- **GOAL OF THE EXERCISE**
Lines of the material that include the string "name" should be returned.

::::::

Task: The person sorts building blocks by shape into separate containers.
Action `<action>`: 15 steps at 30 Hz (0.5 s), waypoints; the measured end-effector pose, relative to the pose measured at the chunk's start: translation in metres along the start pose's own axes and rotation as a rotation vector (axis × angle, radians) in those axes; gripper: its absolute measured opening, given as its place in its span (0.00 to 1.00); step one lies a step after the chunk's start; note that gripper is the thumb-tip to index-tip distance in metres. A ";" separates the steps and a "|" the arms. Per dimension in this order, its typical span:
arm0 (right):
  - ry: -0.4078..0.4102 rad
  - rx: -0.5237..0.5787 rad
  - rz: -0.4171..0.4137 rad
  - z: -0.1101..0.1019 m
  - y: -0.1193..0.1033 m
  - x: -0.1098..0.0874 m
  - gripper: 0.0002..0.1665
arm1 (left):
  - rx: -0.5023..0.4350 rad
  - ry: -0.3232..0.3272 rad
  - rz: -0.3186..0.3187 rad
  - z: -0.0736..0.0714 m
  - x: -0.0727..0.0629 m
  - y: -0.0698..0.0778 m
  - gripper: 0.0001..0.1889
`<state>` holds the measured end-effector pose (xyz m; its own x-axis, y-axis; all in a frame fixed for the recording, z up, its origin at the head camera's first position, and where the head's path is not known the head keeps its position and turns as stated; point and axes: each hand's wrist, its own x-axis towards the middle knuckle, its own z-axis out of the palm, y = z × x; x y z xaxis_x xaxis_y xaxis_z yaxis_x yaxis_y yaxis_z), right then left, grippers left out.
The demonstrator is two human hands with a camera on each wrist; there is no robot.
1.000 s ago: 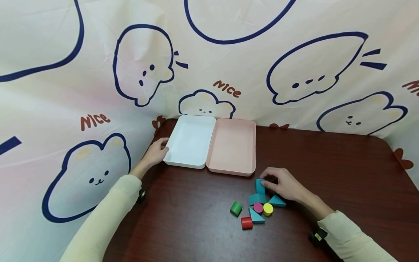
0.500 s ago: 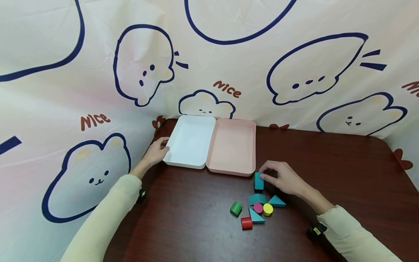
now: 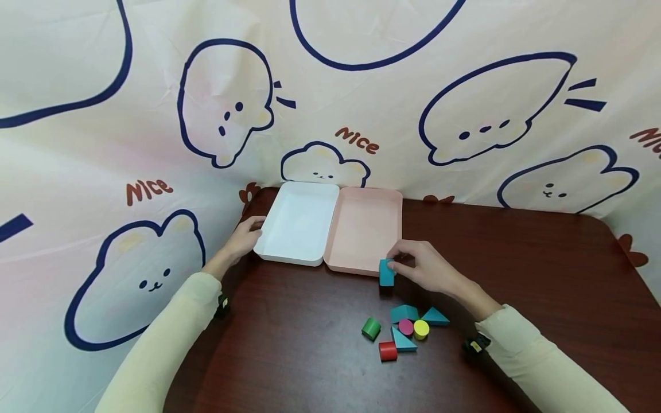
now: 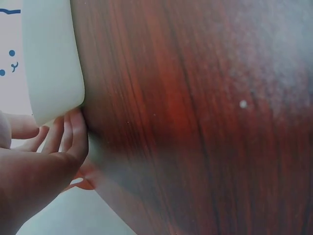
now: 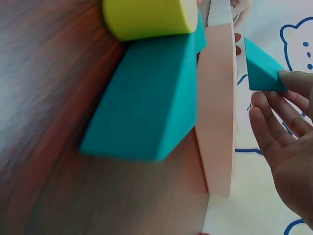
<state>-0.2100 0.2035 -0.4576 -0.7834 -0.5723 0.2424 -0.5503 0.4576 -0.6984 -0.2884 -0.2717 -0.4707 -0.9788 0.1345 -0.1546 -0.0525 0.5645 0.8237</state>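
Observation:
My right hand (image 3: 426,267) pinches a teal triangular prism block (image 3: 386,272) between thumb and fingers. That block hangs at the near right corner of the pink tray (image 3: 364,229), covering part of its front edge. In the right wrist view the prism (image 5: 262,68) shows a slanted face, and the other fingers hang below it. My left hand (image 3: 241,238) rests against the left wall of the white tray (image 3: 296,223). In the left wrist view its fingertips touch the tray wall (image 4: 54,58) low down, near the table.
Loose blocks lie in front of the trays: a green cylinder (image 3: 370,328), a red cylinder (image 3: 388,351), a magenta one (image 3: 405,327), a yellow one (image 3: 421,329) and several teal wedges (image 3: 435,316). A patterned cloth (image 3: 392,115) hangs behind the dark table (image 3: 516,269).
The right hand has lifted the teal prism off the table beside the other blocks and carried it left and away, to the pink tray's near corner. The left hand has barely moved.

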 end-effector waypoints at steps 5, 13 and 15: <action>-0.004 0.026 -0.019 0.008 -0.006 0.020 0.04 | -0.011 -0.024 -0.026 -0.001 -0.001 -0.002 0.28; 0.045 0.037 -0.018 0.014 -0.016 0.051 0.02 | -0.025 -0.065 -0.066 -0.001 -0.001 -0.001 0.29; 0.057 0.045 -0.016 0.015 -0.018 0.058 0.02 | -0.038 -0.077 -0.068 -0.002 0.001 -0.001 0.29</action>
<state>-0.2407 0.1516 -0.4413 -0.7908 -0.5388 0.2905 -0.5499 0.4169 -0.7238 -0.2898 -0.2736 -0.4707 -0.9548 0.1598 -0.2508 -0.1271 0.5430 0.8300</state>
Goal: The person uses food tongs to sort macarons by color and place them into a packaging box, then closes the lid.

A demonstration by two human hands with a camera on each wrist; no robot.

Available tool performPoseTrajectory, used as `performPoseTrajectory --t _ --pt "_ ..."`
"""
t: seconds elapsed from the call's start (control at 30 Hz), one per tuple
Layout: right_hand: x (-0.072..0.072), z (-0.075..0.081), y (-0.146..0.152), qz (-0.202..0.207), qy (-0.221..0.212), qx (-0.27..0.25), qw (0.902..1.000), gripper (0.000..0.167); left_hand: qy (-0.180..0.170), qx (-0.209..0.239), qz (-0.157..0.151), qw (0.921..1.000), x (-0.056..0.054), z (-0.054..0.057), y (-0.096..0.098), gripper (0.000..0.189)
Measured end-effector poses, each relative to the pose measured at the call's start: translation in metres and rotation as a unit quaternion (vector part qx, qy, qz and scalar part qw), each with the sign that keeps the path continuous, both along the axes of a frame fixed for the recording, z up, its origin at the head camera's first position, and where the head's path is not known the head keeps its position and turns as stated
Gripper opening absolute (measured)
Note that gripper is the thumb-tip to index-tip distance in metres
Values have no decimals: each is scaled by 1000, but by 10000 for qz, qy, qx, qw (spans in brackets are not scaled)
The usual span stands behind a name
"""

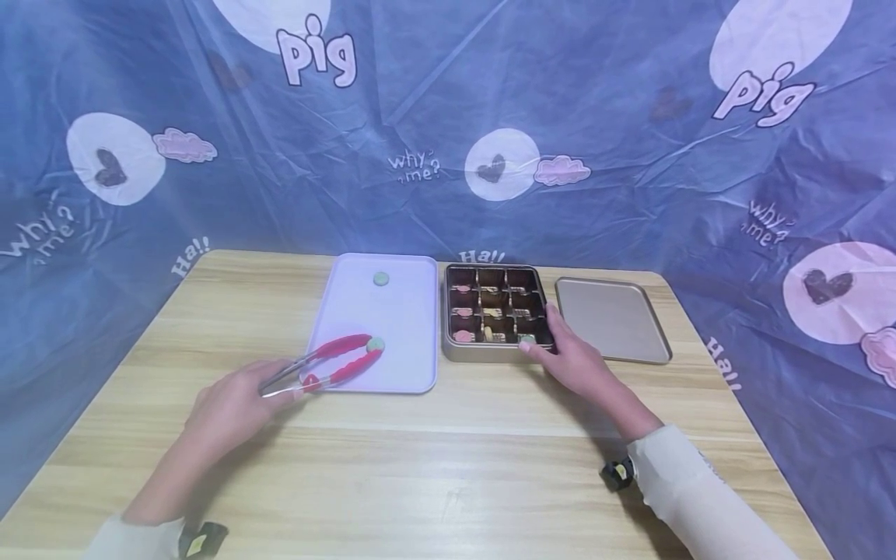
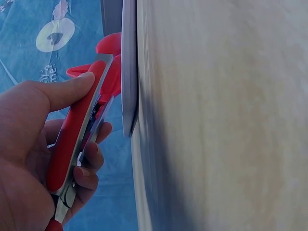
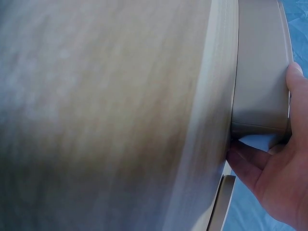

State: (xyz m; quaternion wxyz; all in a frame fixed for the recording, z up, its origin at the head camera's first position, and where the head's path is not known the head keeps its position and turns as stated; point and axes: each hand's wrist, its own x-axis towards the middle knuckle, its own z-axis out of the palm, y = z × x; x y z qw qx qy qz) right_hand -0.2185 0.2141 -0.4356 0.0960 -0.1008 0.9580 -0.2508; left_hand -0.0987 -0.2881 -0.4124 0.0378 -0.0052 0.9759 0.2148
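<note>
My left hand [image 1: 234, 404] grips a pair of tongs [image 2: 77, 130] with red handles and red tips. The tong tips stand on either side of a small green disc [image 1: 376, 344] over the white tray [image 1: 413, 373]; whether the disc touches the tray I cannot tell. A second green disc [image 1: 381, 278] lies near the tray's far edge. To the right stands a divided tin box [image 1: 483, 354], with pink, yellowish and green pieces in some compartments. My right hand [image 1: 577, 362] holds its front right corner, thumb at the rim, fingers along the side [image 3: 260, 166].
A flat metal lid [image 1: 612, 319] lies right of the tin box, close to the right hand. All of it stands on a wooden table [image 1: 420, 467]. Behind and at both sides hangs a blue printed cloth [image 1: 420, 101].
</note>
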Motion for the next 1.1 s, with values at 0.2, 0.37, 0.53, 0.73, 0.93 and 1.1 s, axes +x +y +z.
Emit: performPoseTrajectory --t 0.2,0.37,0.53,0.73,0.93,1.1 --pt "0 0 1 -23 -3 -11 10000 102 -5 35 13 10000 -1 2 2 75" --pt "0 1 2 -25 -6 -10 10000 101 -4 59 16 10000 -3 6 3 80" --pt "0 1 1 -47 -37 -30 10000 101 51 63 -16 10000 -7 11 7 80" --pt "0 2 1 -36 -4 -13 10000 102 113 53 -50 9999 -13 16 14 77" --pt "0 1 1 -18 26 25 10000 101 110 217 -155 9996 -23 21 23 75" --pt "0 1 0 -16 31 49 10000 100 208 259 -291 9990 -34 27 33 74"
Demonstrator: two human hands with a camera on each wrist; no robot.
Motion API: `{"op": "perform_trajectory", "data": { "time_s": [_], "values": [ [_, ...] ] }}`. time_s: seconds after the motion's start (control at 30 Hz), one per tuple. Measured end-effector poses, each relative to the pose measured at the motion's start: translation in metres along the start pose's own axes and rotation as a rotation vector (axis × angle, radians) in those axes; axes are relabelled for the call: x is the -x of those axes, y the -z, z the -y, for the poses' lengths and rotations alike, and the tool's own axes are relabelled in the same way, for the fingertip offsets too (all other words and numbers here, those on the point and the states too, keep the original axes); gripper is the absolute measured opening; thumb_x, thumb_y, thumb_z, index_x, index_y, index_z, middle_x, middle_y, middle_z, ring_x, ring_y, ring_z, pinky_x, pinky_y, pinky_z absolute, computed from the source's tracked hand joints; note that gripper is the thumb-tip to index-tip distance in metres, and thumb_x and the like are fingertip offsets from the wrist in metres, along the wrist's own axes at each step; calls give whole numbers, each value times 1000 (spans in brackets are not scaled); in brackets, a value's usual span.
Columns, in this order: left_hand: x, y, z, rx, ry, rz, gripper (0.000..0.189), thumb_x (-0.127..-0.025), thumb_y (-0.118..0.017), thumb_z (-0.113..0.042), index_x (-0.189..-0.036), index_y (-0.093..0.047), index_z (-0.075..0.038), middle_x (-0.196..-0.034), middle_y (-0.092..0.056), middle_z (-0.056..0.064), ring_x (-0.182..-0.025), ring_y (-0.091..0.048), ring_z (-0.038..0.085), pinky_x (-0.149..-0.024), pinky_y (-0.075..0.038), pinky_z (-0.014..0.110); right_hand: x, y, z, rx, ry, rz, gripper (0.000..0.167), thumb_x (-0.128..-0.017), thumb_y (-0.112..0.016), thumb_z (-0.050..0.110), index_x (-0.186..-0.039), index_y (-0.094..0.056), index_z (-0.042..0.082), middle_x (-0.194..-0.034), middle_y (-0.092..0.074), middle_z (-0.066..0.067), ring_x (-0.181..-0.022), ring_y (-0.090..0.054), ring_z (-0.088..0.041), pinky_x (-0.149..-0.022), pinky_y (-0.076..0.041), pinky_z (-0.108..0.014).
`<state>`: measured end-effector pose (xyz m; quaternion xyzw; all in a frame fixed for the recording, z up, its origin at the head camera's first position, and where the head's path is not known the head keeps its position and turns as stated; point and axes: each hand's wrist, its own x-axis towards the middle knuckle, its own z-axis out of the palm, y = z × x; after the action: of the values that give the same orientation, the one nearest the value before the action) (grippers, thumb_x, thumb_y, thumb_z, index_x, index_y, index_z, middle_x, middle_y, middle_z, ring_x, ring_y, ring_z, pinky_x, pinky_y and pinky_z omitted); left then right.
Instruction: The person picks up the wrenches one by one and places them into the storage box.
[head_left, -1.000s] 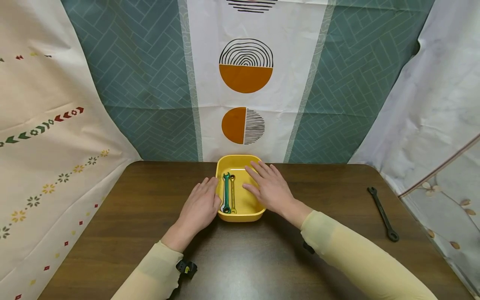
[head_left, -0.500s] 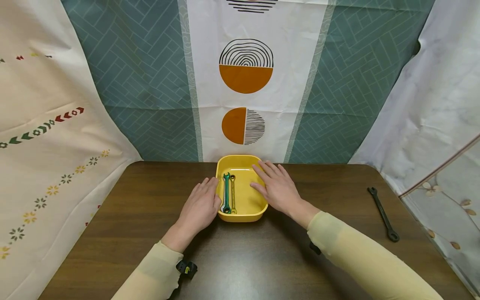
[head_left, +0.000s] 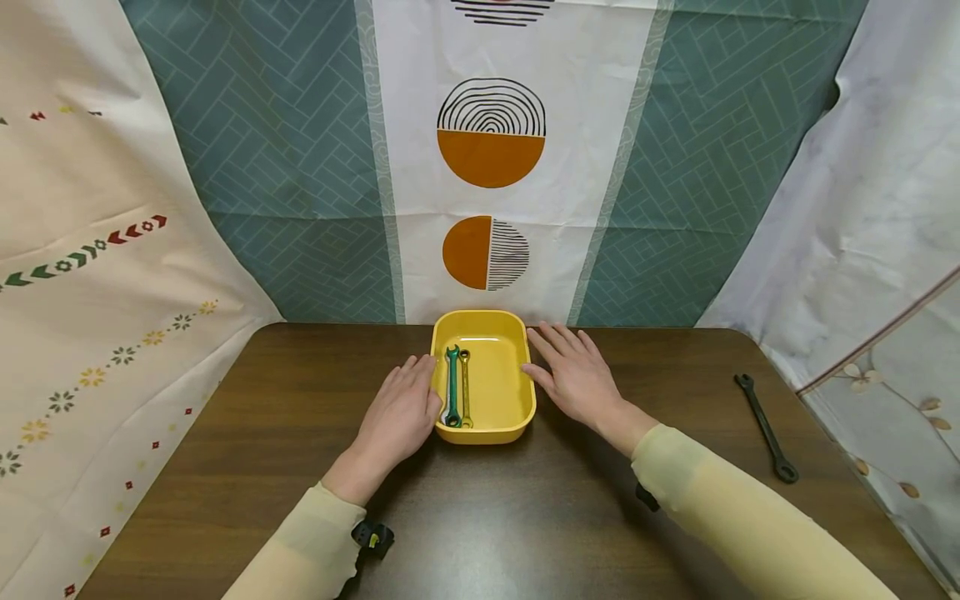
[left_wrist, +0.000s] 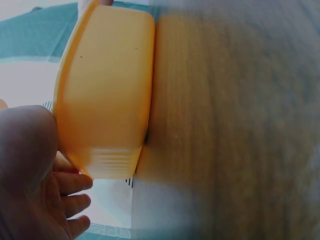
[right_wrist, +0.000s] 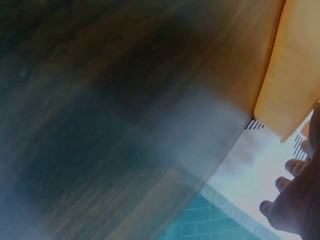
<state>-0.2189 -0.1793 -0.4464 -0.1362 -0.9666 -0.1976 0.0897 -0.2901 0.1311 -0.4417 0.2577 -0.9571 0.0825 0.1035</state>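
A yellow rectangular tub (head_left: 495, 436) stands at the back of the table. Inside it, along its left wall, lie a green wrench (head_left: 453, 387) and a gold wrench (head_left: 466, 390); a bit of something pale shows beside the green one. My left hand (head_left: 401, 408) rests at the tub's left rim, fingers extended forward and thumb at the edge. In the left wrist view that thumb (left_wrist: 30, 135) overlaps the rim. My right hand (head_left: 577, 375) is just off the tub's right side, fingers spread and straight, with nothing in it.
A black wrench (head_left: 767, 429) lies on the dark wooden table (head_left: 480, 517) toward the right edge. A patterned cloth (head_left: 491, 167) hangs behind the table's back edge, and pale cloths hang at both sides.
My right hand has moved right, from over the tub to beyond its right rim. My left hand, the tub and the wrenches have stayed in place.
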Motion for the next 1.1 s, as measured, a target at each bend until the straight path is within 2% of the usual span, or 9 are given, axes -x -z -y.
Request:
{"op": "perform_trajectory", "data": {
  "time_s": [0.23,0.4,0.93,1.1],
  "values": [
    [0,-1,1,3,4,-2,58,-111,-52,-17,-163,-45,8,-169,-46,24,-160,-38,42,-133,-26,56,4,-1,-7,-10,-18,-5,73,-114,-51,56,-173,-39,16,-178,-35,-13,-165,-29,-37,-135,-15,-61],
    [1,-2,1,0,5,1,59,-111,-52,-18,-164,-45,8,-169,-46,24,-161,-37,42,-133,-26,56,8,-4,-16,5,-41,-5,72,-114,-51,55,-172,-41,14,-177,-36,-15,-164,-30,-39,-133,-18,-63],
    [1,-1,2,3,2,-5,59,-111,-54,-18,-164,-45,8,-169,-46,24,-161,-37,42,-132,-27,56,20,-7,-43,19,-133,43,74,-114,-53,53,-174,-36,12,-178,-33,-17,-165,-27,-42,-134,-15,-64],
    [1,-1,2,4,8,0,60,-111,-54,-18,-164,-45,7,-170,-46,23,-161,-37,41,-133,-26,56,23,-9,-50,29,-145,53,73,-115,-50,53,-174,-36,11,-178,-34,-19,-164,-28,-43,-133,-17,-65]
  ]
}}
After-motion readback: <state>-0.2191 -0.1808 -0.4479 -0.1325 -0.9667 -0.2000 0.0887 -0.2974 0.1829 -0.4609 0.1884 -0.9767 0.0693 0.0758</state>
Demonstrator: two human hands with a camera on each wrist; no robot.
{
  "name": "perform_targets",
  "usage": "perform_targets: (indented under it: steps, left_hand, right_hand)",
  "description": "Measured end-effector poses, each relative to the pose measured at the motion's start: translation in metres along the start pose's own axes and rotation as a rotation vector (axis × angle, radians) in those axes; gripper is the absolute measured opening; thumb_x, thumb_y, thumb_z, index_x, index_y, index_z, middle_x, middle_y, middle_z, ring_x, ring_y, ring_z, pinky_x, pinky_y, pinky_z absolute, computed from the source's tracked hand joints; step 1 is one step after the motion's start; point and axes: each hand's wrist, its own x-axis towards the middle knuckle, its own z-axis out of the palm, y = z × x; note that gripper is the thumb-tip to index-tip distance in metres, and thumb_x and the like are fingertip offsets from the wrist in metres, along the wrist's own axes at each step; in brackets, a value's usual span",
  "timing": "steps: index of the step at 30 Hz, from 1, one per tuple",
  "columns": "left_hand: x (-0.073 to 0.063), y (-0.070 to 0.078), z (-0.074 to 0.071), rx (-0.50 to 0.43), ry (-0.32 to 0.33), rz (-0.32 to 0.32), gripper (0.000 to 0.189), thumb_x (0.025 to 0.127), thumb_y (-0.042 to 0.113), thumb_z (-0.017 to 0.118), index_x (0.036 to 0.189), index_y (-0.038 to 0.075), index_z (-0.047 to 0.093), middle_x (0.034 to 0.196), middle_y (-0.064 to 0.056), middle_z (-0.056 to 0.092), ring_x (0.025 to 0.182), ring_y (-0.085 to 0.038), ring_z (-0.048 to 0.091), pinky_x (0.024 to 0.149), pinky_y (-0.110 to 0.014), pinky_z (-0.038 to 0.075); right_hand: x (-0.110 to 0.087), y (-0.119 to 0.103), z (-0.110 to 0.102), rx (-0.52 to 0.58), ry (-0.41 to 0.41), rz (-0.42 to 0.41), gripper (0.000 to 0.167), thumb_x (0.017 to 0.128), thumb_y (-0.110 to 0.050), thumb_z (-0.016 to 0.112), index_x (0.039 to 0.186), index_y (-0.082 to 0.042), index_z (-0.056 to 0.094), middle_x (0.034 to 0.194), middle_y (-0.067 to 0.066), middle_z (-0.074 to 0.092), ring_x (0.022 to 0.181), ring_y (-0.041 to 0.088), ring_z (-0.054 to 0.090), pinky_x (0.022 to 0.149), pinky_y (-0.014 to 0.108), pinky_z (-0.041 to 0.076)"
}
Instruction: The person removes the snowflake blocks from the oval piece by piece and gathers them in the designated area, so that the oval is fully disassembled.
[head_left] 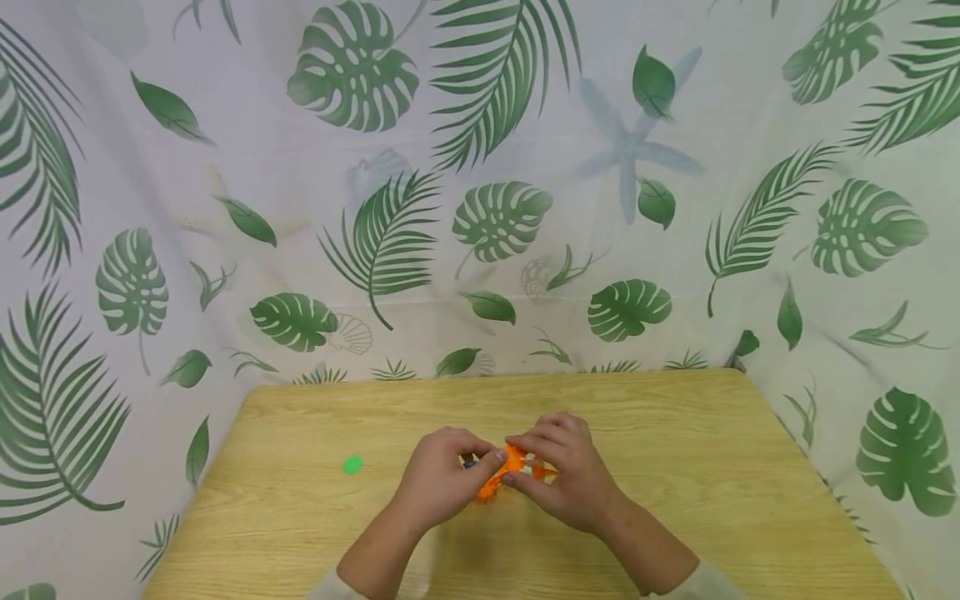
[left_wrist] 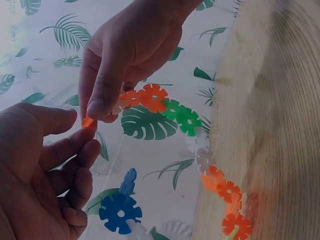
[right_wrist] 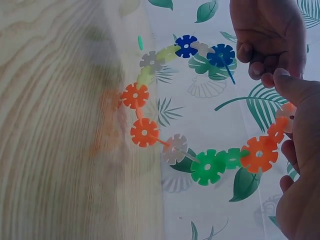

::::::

- **OUTPUT OF THE TASK**
The usual span stands behind a name
  "name": "perform_targets",

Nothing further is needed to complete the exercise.